Updated: Oct 17, 2021
In this note, you will learn:
· What are cones?
· Volume and surface area of cones
· Application questions involving volume and surface area of cones
What is a cone?
Visually, a cone is similar to a pyramid. However, a cone does not constitute as a pyramid because a pyramid must have a polygonal base as mentioned above and a cone has a circular cone instead.
Of course, one might argue that a circle is essentially a polygon with an indefinite number of sides, but a polygon is defined to have a finite number of sides and hence, a circle is NOT a polygon.
Based on geometrical terms, A cone is a three-dimensional geometric shape that thins out evenly from a flat base (typically circular) to a point called the apex or vertex (similar to a pyramid).
The three main dimensions of a cone are: the radius, the height, and the slant height. The radius of a cone is measured from the center of the circular base to any point on its circumference and the slant height of a cone is measured from any point on the circumference of the circular base to the apex or vertex of the cone.
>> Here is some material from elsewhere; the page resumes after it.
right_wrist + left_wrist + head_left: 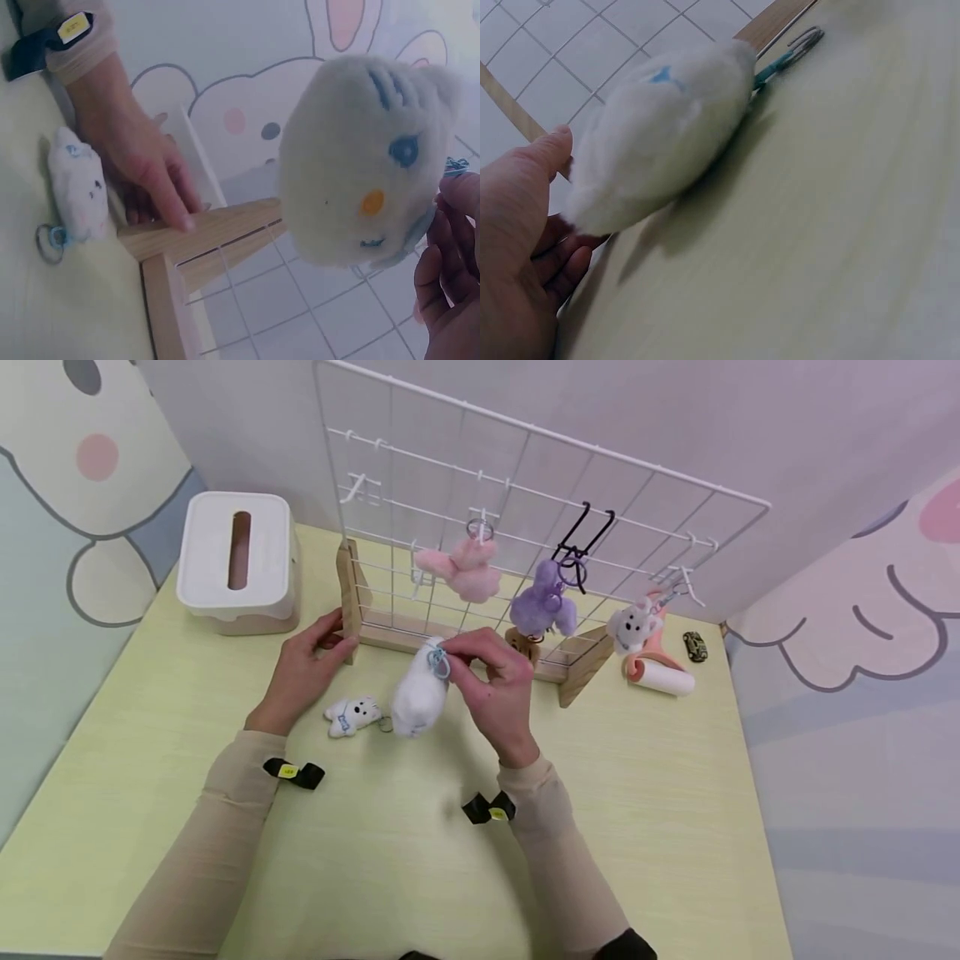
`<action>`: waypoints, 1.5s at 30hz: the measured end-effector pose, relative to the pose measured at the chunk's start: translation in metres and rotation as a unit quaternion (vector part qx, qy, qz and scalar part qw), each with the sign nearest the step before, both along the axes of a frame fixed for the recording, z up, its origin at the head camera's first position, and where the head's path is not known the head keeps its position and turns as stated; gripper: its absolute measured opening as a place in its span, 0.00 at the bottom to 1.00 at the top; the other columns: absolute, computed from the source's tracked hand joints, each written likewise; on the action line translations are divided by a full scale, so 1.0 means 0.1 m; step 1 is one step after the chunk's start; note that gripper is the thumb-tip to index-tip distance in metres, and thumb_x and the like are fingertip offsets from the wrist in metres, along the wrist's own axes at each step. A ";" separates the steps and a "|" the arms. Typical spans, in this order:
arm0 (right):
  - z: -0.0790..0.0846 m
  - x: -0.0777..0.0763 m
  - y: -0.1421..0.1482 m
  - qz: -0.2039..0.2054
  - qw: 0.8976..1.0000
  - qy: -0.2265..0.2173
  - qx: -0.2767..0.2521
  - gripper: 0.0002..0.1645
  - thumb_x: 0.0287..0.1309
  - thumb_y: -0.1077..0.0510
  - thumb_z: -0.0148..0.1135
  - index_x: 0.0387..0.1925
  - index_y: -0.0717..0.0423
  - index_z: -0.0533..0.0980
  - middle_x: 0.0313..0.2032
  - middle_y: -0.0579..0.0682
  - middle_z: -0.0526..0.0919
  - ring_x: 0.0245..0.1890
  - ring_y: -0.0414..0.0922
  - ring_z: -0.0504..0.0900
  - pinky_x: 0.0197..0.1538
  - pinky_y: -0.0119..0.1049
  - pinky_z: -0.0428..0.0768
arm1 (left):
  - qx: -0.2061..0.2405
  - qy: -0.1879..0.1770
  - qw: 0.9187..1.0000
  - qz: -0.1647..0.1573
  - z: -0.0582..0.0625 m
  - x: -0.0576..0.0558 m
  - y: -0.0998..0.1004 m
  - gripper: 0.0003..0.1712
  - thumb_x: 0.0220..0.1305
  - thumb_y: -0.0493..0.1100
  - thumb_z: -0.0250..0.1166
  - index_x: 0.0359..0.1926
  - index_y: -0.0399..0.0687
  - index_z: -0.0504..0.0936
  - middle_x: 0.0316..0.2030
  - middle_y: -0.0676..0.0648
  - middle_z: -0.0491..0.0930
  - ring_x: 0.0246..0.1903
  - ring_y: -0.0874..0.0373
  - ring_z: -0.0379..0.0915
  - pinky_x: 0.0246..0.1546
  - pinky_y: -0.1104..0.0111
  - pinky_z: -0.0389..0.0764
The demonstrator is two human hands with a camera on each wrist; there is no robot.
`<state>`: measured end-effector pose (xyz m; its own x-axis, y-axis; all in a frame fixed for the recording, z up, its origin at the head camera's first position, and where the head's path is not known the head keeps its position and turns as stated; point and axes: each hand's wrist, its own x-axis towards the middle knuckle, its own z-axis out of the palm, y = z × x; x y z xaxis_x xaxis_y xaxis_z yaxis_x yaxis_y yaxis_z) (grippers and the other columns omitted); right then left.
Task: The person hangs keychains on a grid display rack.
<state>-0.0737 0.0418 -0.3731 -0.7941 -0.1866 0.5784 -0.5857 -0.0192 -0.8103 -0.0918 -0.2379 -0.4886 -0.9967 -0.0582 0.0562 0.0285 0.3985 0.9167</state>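
My right hand (pixel 495 689) pinches the light-blue cord and ring (pixel 438 662) of a white plush keychain (pixel 418 695), holding it above the table. In the right wrist view the plush (pixel 360 161) shows a blue eye, an orange nose and blue stripes. My left hand (pixel 303 672) grips the left wooden foot (pixel 347 602) of a white wire grid rack (pixel 450 468), thumb on its near side. Between the hands a smaller white plush keychain (pixel 352 716) with a blue bow lies on the table, its metal ring towards the right.
On the rack hang a pink plush (pixel 468 570), a purple plush (pixel 543 602) and a white plush (pixel 633 625). A brown item (pixel 522 646) is behind my right hand. A tissue box (pixel 240 560) stands left; a lint roller (pixel 660 677) and toy car (pixel 695 647) lie right.
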 end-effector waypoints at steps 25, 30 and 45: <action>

How to find the volume of cone?
The general formula to find the volume of a cone is:
V = 1/3 π r^2 h OR V = 1/3 X Base Area X Height
where V is the volume of the cone, r is the radius of the circular base of the cone and h is the height of the cone
How to find the surface area of cone?
The general formula to find the total surface area of a cone is:
Total Area = π r l + π r^2
where l is the slant height of the cone
Note: The slant height of a cone can be found by using Pythagoras’ Theorem.
Total Area = Curved surface area of cone + surface area of circular base
Application example of cones
Finding the volume of a cone
A cone has a circular base of radius 15 cm and a height of 27 cm. Find the volume of the cone.
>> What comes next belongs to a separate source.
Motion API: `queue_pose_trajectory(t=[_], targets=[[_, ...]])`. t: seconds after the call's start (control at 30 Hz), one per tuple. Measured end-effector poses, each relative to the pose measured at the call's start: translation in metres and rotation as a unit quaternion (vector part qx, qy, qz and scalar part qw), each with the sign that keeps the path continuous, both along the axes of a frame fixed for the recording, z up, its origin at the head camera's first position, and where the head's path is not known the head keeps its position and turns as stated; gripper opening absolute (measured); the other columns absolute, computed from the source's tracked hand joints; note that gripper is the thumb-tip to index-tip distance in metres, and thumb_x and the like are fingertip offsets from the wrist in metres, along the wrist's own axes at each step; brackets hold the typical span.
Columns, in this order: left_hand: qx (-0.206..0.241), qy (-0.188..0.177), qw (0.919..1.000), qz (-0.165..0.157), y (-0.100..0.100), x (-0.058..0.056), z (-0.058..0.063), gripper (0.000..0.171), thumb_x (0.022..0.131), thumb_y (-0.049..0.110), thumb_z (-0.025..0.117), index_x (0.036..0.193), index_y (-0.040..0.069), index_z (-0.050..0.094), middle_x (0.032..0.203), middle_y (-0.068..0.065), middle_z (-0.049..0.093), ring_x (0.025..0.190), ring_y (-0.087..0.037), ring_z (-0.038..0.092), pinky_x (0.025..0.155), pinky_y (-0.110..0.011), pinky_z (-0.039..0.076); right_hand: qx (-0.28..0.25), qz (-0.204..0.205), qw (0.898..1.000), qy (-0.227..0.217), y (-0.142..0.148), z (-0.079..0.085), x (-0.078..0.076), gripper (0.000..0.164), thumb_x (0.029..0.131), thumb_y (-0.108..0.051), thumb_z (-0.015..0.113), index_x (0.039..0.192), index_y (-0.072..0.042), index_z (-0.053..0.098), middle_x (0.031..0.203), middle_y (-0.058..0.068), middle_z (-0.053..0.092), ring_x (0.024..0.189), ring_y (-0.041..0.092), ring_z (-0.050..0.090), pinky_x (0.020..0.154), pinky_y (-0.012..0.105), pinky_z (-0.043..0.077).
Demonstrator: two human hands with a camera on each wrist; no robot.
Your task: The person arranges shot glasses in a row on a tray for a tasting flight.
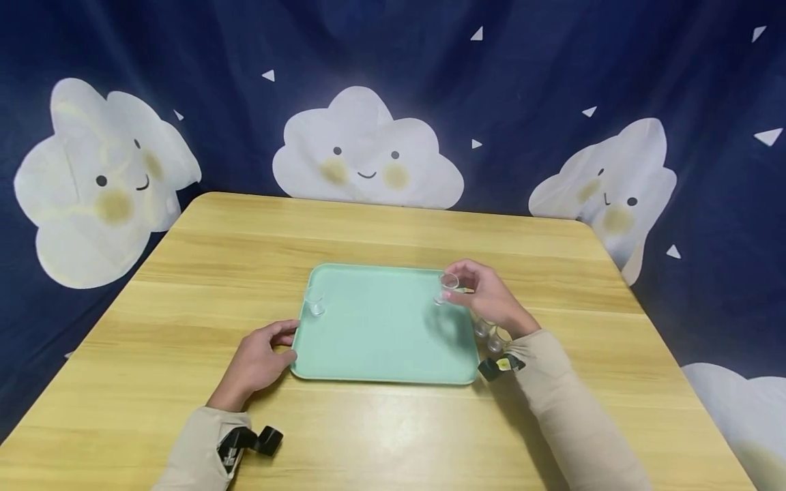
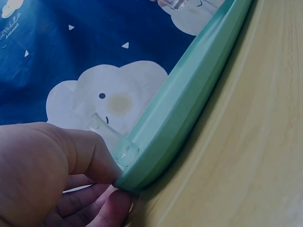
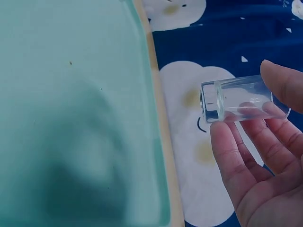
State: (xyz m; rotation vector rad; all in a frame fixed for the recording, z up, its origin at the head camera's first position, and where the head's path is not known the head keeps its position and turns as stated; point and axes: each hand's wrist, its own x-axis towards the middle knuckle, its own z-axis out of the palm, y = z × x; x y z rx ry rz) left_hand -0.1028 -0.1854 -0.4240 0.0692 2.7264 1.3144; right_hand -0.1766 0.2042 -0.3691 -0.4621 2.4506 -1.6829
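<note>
By the near left corner of the tray (image 1: 374,334), the left hand (image 1: 258,358) grips the rim, thumb and fingers bent at the edge; firm, light pressure there should stop any sliding. Just outside the tray's right edge stand at least 2 glasses (image 1: 499,341), partly hidden by the right wrist; the right sleeve (image 1: 571,409) passes close, so the forearm is best carried high to avoid knocking them. On the tray's left side, 1 standing glass (image 1: 316,308) appears upright. Over the back right part, the right hand (image 1: 488,293) pinches a small clear glass (image 3: 236,100), thumb near the mouth and fingers along the wall, its thick base seemingly tilted a little and apart from the tray. Levelling that base before contact, and loosening the fingers only once it sits flat, would likely work best. Beneath everything, a wood-grain table (image 1: 393,232) runs back to rounded corners; beyond hangs a dark blue curtain (image 1: 510,75) printed with smiling white clouds (image 1: 368,153) and pale triangles (image 1: 477,34).
</note>
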Motion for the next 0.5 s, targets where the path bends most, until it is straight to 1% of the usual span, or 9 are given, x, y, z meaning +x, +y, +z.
queue_pose_trajectory(t=[0.17,0.33,0.5], targets=[[-0.001,0.005,1.0000,-0.005,0.000,-0.001,0.000,0.049,0.084,0.005,0.061,0.133,0.001,0.057,0.110,-0.010,0.068,0.102,-0.026,0.062,0.084,-0.040,0.046,0.000,0.007,1.000,-0.002,-0.009,-0.001,-0.004,0.036,0.083,-0.002,0.074,0.115,0.002,0.058,0.116,0.026,0.061,0.104,0.028,0.062,0.092,0.040,0.047],[-0.001,0.008,1.0000,-0.006,0.000,-0.001,0.000,0.049,0.084,0.004,0.061,0.133,0.000,0.057,0.113,-0.012,0.067,0.102,-0.027,0.062,0.084,-0.039,0.046,0.000,0.016,1.000,0.001,-0.019,0.000,-0.010,0.035,0.083,-0.005,0.075,0.114,0.000,0.059,0.112,0.019,0.064,0.102,0.027,0.062,0.092,0.040,0.046],[0.005,-0.001,1.0000,-0.003,0.001,-0.001,0.001,0.049,0.084,0.004,0.061,0.133,0.001,0.056,0.116,-0.014,0.065,0.103,-0.027,0.061,0.082,-0.037,0.047,-0.004,0.031,0.999,0.006,-0.030,-0.001,-0.016,0.034,0.082,-0.003,0.075,0.112,0.001,0.060,0.109,0.015,0.065,0.100,0.027,0.062,0.091,0.041,0.046]])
Volume of cone = 1/3 π r^2 h
= 1/3 π (15)^2 (27)
= 6360 cm^3 (to 3 s.f.)
Finding the total surface of a cone
A cone has a circular base of radius 10 cm and a slant height of 19 cm. Find the total surface area of the cone.
Total surface area of cone = π r l + π r^2
= π (10)(19) + π (10)^2
= 190π + 100π
= 911 cm^2 (to 3 s.f.)
And that’s all for today, students! Math Lobby hopes that after this article, you have a clear understanding on cones, their formulae and its application!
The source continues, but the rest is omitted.